FIG. 7 is a cross-sectional view of the fan-out routing structure of FIG. 6 along the direction C-C'.

Fig. 8 is a schematic structural diagram of a fan-out routing structure described in embodiment 2.

FIG. 9 is a cross-sectional view of the fan-out routing structure of FIG. 8 taken along direction D-D'.

Fig. 10 is a schematic structural diagram of a fan-out routing structure described in embodiment 3.

FIG. 11 is a cross-sectional view of the fan-out routing structure of FIG. 10 along direction E-E'.

The drawing figures are partially identified as follows:

101 a substrate; 102 a first fanout line; 103 an insulating layer;

104 a first passivation layer; 105 a second passivation layer; 106 second fanout line;

1000 a display panel; 11 a TFT array region; 12 a drive circuit board; 13 a fan-out region;

1 a first wire; 2, second routing; 3, third routing;

10 binding terminals; 20 an access terminal;

100 a first fan-out trace; 200 second fan-out traces; 300 a third fan-out trace;

110 a first substrate; 120 a first insulating layer; 130 a first passivation layer; 140 a fourth passivation layer;

1101 a first projection; 1102 a first groove;

210 a second substrate; 220 a second insulating layer; 230 a second passivation layer; 240 a fifth passivation layer;

2101 second projection; 2102 a second groove;

2301 a third projection; 2302 a third groove;

310 a third substrate; 320 a third insulating layer; 330 a third passivation layer; 340 a sixth passivation layer;

3201 a fourth protrusion; 3202 a fourth groove;

3301A fifth bump; 3302 fifth concave trough.

Detailed Description

The technical solutions in the embodiments of the present application will be clearly and completely described below with reference to the drawings in the embodiments of the present application.

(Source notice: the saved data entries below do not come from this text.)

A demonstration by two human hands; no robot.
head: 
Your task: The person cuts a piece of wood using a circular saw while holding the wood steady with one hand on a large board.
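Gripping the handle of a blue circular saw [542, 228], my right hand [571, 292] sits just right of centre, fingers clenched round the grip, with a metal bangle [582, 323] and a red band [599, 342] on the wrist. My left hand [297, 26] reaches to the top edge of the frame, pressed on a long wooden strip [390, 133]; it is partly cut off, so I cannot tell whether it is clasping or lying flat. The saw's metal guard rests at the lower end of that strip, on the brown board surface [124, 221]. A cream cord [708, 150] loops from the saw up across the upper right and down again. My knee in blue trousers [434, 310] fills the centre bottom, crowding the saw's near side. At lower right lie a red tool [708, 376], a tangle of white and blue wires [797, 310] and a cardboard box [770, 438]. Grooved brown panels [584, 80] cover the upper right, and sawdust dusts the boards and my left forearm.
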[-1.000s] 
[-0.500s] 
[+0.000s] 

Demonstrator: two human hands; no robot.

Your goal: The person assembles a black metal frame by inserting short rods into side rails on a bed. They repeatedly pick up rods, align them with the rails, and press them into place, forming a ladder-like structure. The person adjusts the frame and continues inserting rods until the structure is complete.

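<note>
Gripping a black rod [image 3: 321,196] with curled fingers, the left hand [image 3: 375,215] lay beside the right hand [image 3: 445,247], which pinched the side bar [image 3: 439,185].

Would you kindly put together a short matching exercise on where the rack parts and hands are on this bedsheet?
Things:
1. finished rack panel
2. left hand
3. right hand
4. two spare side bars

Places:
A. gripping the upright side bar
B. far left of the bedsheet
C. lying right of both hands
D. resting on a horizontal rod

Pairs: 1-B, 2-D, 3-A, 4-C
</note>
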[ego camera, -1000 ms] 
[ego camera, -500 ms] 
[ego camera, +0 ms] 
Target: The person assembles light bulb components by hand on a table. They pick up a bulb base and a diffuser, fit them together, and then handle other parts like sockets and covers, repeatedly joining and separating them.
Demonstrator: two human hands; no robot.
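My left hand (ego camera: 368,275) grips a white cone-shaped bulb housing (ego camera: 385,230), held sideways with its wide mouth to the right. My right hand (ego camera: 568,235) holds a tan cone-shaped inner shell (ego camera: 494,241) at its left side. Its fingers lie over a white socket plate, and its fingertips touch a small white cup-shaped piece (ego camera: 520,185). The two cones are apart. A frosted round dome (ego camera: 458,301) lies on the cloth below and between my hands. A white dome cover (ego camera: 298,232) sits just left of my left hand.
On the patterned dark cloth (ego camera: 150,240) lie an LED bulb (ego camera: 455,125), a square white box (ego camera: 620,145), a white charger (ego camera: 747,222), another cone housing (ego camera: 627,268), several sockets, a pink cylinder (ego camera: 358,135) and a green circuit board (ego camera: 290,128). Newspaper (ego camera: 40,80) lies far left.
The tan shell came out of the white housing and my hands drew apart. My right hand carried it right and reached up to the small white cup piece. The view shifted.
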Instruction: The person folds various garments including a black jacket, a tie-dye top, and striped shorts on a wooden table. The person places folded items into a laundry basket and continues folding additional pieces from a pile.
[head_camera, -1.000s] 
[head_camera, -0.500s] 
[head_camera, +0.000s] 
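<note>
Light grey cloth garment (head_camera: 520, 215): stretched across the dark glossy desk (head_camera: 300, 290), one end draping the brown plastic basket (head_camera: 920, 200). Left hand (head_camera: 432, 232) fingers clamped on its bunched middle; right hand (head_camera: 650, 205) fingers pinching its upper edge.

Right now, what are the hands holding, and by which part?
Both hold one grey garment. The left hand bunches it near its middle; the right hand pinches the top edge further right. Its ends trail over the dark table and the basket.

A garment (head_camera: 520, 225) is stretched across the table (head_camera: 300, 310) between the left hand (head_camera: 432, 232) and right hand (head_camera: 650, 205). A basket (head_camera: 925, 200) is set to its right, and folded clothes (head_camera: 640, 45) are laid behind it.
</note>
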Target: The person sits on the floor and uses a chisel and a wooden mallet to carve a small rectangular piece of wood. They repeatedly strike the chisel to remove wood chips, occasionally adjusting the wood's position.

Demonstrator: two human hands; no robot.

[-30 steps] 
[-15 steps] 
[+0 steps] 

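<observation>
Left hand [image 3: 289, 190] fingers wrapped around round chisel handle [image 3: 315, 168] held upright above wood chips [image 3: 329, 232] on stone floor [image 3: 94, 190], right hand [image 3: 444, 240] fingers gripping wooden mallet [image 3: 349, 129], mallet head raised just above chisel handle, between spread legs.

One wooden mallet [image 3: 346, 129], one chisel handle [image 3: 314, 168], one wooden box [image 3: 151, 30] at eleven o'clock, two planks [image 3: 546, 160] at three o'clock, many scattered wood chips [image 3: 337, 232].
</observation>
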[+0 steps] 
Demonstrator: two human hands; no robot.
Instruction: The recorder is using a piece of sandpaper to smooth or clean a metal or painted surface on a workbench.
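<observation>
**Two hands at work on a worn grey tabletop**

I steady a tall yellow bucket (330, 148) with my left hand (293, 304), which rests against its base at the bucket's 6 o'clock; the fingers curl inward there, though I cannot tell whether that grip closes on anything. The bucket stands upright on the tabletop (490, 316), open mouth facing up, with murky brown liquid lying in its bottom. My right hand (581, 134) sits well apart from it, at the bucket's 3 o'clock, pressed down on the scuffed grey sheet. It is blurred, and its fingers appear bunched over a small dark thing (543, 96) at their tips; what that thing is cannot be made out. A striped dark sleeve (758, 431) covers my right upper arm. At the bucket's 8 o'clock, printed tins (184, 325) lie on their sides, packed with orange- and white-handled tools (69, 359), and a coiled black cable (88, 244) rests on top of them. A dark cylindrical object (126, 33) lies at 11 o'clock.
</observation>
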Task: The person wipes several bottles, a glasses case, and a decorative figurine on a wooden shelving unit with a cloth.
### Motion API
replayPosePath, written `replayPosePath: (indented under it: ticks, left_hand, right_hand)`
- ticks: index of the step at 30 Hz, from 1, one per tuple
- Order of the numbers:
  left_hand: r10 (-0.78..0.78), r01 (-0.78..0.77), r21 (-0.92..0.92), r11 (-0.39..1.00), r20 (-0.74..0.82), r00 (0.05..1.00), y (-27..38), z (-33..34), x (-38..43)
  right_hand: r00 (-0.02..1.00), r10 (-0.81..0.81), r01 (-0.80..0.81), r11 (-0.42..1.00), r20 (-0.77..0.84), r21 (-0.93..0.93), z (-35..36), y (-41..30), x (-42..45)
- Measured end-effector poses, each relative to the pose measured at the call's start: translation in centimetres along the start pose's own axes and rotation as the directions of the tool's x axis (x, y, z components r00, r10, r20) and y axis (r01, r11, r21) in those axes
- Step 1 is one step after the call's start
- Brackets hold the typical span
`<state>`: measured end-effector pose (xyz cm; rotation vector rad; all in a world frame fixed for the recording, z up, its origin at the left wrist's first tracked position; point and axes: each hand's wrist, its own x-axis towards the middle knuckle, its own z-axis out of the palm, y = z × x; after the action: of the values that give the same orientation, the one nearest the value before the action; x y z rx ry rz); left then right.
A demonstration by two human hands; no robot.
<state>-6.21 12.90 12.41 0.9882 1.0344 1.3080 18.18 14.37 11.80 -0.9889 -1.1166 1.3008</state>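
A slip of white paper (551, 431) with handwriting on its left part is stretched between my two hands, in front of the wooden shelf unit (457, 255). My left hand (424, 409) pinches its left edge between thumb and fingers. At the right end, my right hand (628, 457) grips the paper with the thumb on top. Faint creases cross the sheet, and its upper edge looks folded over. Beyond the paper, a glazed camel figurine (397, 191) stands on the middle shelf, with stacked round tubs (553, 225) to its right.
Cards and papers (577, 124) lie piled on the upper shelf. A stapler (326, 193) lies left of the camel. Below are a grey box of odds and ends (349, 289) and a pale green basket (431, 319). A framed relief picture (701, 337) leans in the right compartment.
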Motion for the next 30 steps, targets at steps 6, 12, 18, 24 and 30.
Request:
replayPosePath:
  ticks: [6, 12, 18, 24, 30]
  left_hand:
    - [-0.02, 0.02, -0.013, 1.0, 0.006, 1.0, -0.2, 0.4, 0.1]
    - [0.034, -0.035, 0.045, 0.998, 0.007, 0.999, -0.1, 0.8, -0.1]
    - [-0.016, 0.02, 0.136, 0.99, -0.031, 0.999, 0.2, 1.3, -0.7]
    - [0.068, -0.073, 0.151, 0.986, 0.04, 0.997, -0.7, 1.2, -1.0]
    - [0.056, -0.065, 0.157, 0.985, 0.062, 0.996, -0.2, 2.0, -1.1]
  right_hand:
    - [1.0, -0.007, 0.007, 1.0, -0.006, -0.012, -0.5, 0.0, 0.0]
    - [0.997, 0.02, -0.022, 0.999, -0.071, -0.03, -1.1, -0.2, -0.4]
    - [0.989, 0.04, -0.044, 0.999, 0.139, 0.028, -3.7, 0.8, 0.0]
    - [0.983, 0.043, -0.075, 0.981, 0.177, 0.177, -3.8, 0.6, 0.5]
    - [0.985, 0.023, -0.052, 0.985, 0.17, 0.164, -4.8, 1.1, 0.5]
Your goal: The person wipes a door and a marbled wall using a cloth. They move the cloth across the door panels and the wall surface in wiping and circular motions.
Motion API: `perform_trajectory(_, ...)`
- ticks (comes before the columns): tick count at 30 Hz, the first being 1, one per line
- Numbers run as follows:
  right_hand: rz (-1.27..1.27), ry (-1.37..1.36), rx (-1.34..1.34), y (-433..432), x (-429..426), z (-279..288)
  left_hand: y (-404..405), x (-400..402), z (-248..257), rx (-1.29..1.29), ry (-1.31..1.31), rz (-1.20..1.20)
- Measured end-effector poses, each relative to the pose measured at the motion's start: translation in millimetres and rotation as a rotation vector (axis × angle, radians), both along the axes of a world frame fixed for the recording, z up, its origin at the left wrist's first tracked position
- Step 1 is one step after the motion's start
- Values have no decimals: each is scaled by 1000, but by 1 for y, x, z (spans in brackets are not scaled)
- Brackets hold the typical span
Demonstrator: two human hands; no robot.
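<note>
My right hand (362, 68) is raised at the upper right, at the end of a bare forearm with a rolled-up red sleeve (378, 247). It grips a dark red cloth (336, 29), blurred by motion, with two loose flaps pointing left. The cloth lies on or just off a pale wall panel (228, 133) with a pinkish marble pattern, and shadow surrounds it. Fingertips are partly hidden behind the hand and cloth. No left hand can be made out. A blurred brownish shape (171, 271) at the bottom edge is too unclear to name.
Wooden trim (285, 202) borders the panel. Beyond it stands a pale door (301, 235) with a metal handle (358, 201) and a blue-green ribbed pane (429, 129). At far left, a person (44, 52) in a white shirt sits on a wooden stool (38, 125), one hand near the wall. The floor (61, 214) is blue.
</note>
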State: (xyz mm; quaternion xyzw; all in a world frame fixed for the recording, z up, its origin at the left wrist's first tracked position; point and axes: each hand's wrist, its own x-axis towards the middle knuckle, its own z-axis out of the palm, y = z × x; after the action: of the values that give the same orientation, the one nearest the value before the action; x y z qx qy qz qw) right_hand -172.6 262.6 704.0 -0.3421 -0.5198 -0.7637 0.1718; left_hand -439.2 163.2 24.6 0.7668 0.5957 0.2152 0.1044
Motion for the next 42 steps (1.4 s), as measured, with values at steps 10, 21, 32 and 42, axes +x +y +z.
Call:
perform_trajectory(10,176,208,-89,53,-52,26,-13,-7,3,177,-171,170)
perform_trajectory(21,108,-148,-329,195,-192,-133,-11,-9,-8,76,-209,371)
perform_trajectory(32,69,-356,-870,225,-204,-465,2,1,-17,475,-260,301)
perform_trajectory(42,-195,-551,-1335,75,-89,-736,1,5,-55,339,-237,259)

It is to be understood that the embodiments described are only a few embodiments of the present application and not all embodiments. All other embodiments, which can be derived by a person skilled in the art from the embodiments given herein without making any creative effort, shall fall within the protection scope of the present application.

In this application, unless expressly stated or limited otherwise, the first feature "on" or "under" the second feature may comprise direct contact of the first and second features, or may comprise contact of the first and second features not directly but through another feature in between. Also, the first feature being "on," "above" and "over" the second feature includes the first feature being directly on and obliquely above the second feature, or merely indicating that the first feature is at a higher level than the second feature. A first feature being "under," "below," and "beneath" a second feature includes the first feature being directly under and obliquely below the second feature, or simply meaning that the first feature is at a lesser elevation than the second feature.

The following disclosure provides many different embodiments or examples for implementing different features of the application. In order to simplify the disclosure of the present application, specific example components and arrangements are described below. Of course, they are merely examples and are not intended to limit the present application. Moreover, the present application may repeat reference numerals and/or letters in the various examples, such repetition is for the purpose of simplicity and clarity and does not in itself dictate a relationship between the various embodiments and/or configurations discussed. In addition, examples of various specific processes and materials are provided herein, but one of ordinary skill in the art may recognize applications of other processes and/or use of other materials.

As shown in fig. 5, the present embodiment provides a display panel, which is a liquid crystal panel and includes a TFT array area, a driving circuit board, and a fan-out area. The liquid crystal display panel comprises a liquid crystal panel, a driving circuit board and a fan-out wire (fanout line), wherein a TFT array area is arranged on an array substrate of the liquid crystal panel, signal lines and TFTs are distributed in the TFT array area, the driving circuit board connects the signal lines of the array substrate with welding pins of the driving circuit board through the fan-out wire, and a setting area of the fan-out wire is called as a fan-out area.

Example 1

As shown in fig. 6, the present embodiment provides a fan-out trace structure having a first fan-out trace 100, wherein one end of the fan-out trace is connected to a bonding pad 10 of a driving circuit board, and the other end is connected to an access terminal 20 of a TFT array area. The first fan-out trace 100 includes a first trace 1, a second trace 2 and a third trace 3, the second trace 2 is disposed above the first trace 1 and is staggered with the first trace 1, and the third trace 3 is correspondingly disposed above the second trace 2 and has a projection on the first trace 1 completely falling within the range of the first trace 1. In other words, the first traces 1 and the second traces 2 are arranged in a staggered manner, and the vertical projection of the third traces 3 on the first traces 1 is overlapped with the first traces 1.

As shown in fig. 7, when the third trace 3 is correspondingly disposed above the second trace 2 and the projection on the first trace 1 completely falls within the range of the first trace 1, the first fan-out trace 100 includes a first substrate 110, a first insulating layer 120, a first passivation layer 130 and a fourth passivation layer 140.

The first substrate 110 is a glass substrate.

The first trace 1 is disposed on the first substrate 110. The first trace 1 is formed by patterning a metal layer.

The first insulating layer 110 is patterned on the first trace 1 and completely covers the first trace 1. The first insulating layer 110 includes a first protrusion 1101 and a first groove 1102. The first bump 1101 protrudes from the surface of the first trace 1. The first groove 1102 is disposed between the two first protrusions 1101. The first insulating layer 110 is made of an inorganic material, and is used for insulating the first trace 1 from the second trace 2 to prevent short circuit.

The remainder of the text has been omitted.